Earlier today I read one of the weekly emails from my VP and found myself thinking, there are some things that really don’t make a lot of sense without context and sound very strange and funny when presented alone. And I think justice not having anything to do with a disobedient whale is definitely one of them.

March 18, 2008

Unusually for an X, he was also a Y

Filed under: Personal, Internet, Scotland, Humor — Alexis @ 1:01 pm

While re-reading The Right Attitude to Rain, I came across several quotations I thought about memorializing in my Facebook profile, including this one:

How many people in the United States believed that they had been abducted by aliens? It was a depressingly large number. And the aliens always gave them back! Perhaps they were abducting the wrong sort.
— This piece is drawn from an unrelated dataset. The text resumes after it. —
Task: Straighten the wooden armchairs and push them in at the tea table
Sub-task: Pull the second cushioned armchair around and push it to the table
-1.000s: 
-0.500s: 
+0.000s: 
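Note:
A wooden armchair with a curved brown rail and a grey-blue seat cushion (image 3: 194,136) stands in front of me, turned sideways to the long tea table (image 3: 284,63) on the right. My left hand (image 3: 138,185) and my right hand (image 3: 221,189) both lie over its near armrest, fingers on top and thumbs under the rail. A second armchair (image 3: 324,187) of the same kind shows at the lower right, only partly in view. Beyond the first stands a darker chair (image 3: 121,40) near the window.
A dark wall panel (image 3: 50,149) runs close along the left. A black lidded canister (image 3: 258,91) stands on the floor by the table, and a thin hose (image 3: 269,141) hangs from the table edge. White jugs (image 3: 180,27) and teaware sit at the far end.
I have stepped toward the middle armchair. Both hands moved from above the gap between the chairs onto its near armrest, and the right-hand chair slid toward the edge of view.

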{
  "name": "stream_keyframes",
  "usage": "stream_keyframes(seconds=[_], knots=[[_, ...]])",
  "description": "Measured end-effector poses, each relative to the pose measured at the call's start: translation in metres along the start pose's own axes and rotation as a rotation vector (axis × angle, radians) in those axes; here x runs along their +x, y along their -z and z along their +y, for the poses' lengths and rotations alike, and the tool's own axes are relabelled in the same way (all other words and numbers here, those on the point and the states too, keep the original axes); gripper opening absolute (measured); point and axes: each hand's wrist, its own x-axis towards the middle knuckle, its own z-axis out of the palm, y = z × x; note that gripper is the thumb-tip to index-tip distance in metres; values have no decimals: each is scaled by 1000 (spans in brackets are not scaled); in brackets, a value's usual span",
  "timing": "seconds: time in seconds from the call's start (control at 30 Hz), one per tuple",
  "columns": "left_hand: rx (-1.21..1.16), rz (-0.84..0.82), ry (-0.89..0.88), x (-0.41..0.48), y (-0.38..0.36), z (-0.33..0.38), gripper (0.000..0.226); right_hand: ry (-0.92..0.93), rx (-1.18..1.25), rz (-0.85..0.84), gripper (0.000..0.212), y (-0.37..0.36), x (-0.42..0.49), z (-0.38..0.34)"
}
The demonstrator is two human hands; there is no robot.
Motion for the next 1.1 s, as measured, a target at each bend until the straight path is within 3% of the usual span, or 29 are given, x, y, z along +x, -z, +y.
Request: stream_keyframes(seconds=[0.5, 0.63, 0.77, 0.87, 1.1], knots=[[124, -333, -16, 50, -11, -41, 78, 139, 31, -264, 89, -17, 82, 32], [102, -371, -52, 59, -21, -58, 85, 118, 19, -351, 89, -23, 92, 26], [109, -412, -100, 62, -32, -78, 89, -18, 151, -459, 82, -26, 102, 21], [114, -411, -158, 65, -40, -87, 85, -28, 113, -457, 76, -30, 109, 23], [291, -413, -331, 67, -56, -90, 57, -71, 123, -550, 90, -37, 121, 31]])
This is so emblematic of what I love about Alexander McCall Smith. He’s full of these funny little observations that are expressed in the compact, deadpan way that British people have of saying things. Perhaps they were abducting the wrong sort. It’s lovely.
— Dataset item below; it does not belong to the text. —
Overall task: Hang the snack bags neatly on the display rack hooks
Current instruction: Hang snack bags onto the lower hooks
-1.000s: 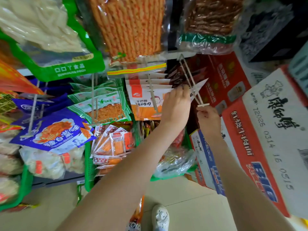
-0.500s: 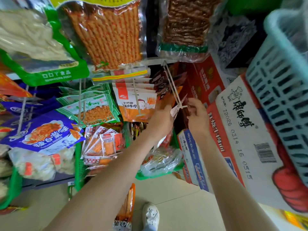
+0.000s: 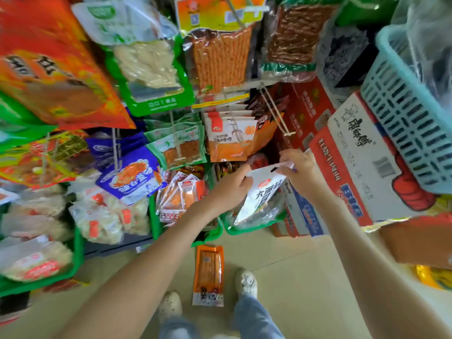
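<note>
Ahead of my hands and spreading to their left, the rack [image 3: 244, 83] is crowded with hanging packets; to their right stand stacked cartons [image 3: 352, 152] with a pale blue basket [image 3: 406, 108] on top. Just above my right hand, one long double-wire hook [image 3: 276, 111] juts out towards me, its outer stretch bare, dark packets bunched at its back. Below my hands a green bin [image 3: 244, 231] holds loose packets, and one orange packet [image 3: 209, 272] lies on the floor between my shoes.

Both hands are closed on one white bag [image 3: 263, 192], held between them, over the bin and a little below the hook's tip. I judge the bag light and limp: a thin film pouch, glossy and likely slippery, with a clear lower part that sags. Its contents look soft enough to survive a drop, but the film could tear at the hang hole [image 3: 274, 169], a dark slot in the flat top seal. That seal is the stiffest part, so I would grip there, either side of the hole, leaving the hole open for the wire.

My left hand [image 3: 231, 189] reaches in from low left, arm nearly straight, fingers curled over the bag's left top corner, thumb hidden. My right hand [image 3: 299, 173] comes from the right, wrist bent inward, fingertips pinching the top edge just right of the hole. The bag tilts, its top edge rising towards my right hand.
</note>
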Demonstrator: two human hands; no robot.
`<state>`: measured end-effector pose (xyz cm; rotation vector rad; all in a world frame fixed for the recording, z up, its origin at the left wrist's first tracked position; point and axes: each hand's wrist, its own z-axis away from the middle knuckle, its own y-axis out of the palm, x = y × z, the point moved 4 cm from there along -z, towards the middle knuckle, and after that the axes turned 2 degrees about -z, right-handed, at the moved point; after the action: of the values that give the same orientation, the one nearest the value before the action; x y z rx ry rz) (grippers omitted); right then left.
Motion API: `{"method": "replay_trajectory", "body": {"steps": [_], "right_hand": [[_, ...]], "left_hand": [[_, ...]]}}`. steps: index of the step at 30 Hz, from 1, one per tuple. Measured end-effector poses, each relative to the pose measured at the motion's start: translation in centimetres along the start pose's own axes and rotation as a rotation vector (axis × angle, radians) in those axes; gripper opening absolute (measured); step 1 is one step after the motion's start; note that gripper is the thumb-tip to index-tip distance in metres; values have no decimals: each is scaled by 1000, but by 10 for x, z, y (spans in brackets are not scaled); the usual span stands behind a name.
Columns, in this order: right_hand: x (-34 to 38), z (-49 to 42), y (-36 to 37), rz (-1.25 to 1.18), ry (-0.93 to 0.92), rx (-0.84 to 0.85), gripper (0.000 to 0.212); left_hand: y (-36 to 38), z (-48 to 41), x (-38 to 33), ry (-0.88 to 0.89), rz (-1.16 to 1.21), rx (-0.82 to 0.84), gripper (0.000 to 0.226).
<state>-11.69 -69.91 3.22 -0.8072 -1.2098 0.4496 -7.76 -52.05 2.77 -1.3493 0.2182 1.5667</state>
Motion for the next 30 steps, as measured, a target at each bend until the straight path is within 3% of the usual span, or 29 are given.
{"method": "replay_trajectory", "body": {"steps": [3,7,11,15,20,26,30], "right_hand": [[52,31,9,35,-34,94,12],[136,77,35,33,-115,38,8],[215,105,71,127,-346,90,5],[274,120,83,155,-469,66,6],[336,138,91,185,-580,128,20],[419,178,114,234,-951,20,19],[478,202,152,255,-1043,-33,36]], "left_hand": [[-34,50,7,62,-66,-115,14],[-86,121,13,147,-460,-319,13],[-117,179,9,304,-700,-344,14],[-152,222,19,110,-563,-376,22],[-184,285,11,36,-592,-532,20],[-211,378,25,-163,-584,-764,17],[-234,442,50,-245,-567,-872,19]]}}
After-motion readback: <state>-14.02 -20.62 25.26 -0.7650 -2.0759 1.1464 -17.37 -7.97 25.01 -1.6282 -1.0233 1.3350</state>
In the end I decided that pickled onions were probably enough Alexander McCall Smith for one Facebook profile, but I did want to add a lovely little poem about Scotland that’s quoted closely following the above gem. When I searched for the poem, though, one of the results that came up was from an SNP (Scottish National Party) news release, about SNP MSPs wearing the white rose of Scotland to the opening of Parliament. I was concerned that maybe the poem has nationalist associations that I wasn’t aware of, but I couldn’t find anything else that suggested that it’s more than a longstanding image association made famous by nationalist poet.
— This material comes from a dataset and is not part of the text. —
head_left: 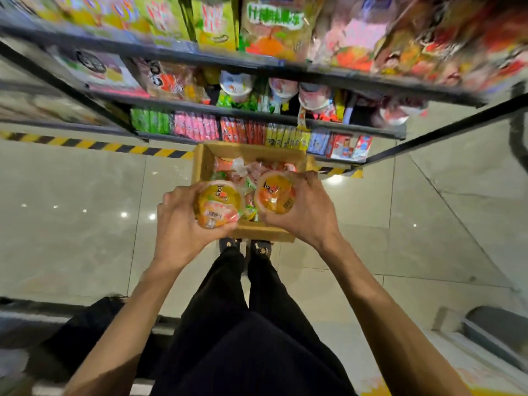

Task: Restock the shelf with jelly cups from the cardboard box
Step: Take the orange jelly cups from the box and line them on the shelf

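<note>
An open cardboard box (204,164) stands on the floor in front of the shelf, with several jelly cups (258,170) and wrapped packs inside. My left hand (178,224) grips one orange jelly cup (217,203) above the box's near left corner. My right hand (308,211) grips a second orange jelly cup (275,194) above the box's right side. Both cups lie tilted with their printed lids facing me. The shelf (257,113) rises behind the box in several tiers, and round cups (236,82) stand on the middle tier.
Bags and snack packs (271,27) crowd the upper tiers, small boxed sweets (197,127) the lowest one. A yellow-black hazard strip (94,144) runs along the floor at the shelf's foot. My legs and shoes (245,248) stand right behind the box on glossy tiles.
</note>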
To make sure I was spelling the poet’s (pen) name correctly, I looked him up in Wikipedia, and found this gem:

He was instrumental in creating a truly Scottish version of modernism and was a leading light in the Scottish Renaissance of the 20th century. Unusually for a first generation modernist, he was a communist. Unusually for a communist, he was a committed Scottish nationalist.

The parallel there sent me into gales of laughter, closely followed by coughing. There can’t have been that many Scottish communists, anyhow, I would think.

I also found this bit amusing:

MacDiarmid listed Anglophobia amongst his hobbies in his Who’s Who entry.

Not that Anglophobia is funny, per se, but having Anglophobia as a hobby in your Who’s Who entry strikes me as strangely hilarious.

For what it’s worth, I’m neither a Scottish nationalist nor an Anglophobe, but I do think it’s a beautiful little verse, expressive of the love I feel for Scotland.

The rose of all the world is not for me.
I want for my part
Only the little white rose of Scotland
That smells sharp and sweet — and breaks the heart.